[YOUR INSTRUCTIONS]:
Every line of the data below is to be given again as it appears, with the images removed.

[INFORMATION PROVIDED]:
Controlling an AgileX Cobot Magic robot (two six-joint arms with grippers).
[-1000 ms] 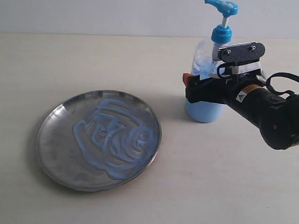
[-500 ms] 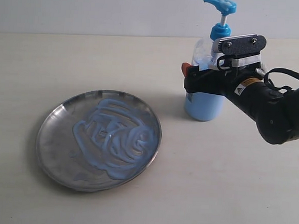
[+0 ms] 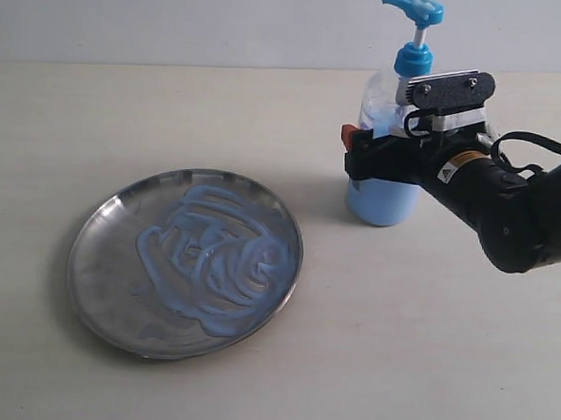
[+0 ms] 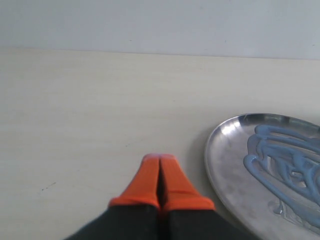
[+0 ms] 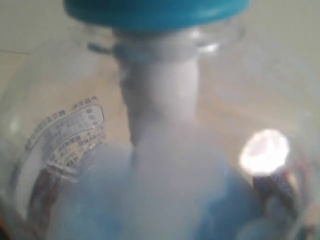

[ANSWER FOR THIS EXERCISE]:
Controlling an AgileX Cobot Magic robot (two six-joint arms with grippers).
[-1000 ms] 
[-500 ms] 
[+0 ms] 
[+0 ms] 
[+0 ms] 

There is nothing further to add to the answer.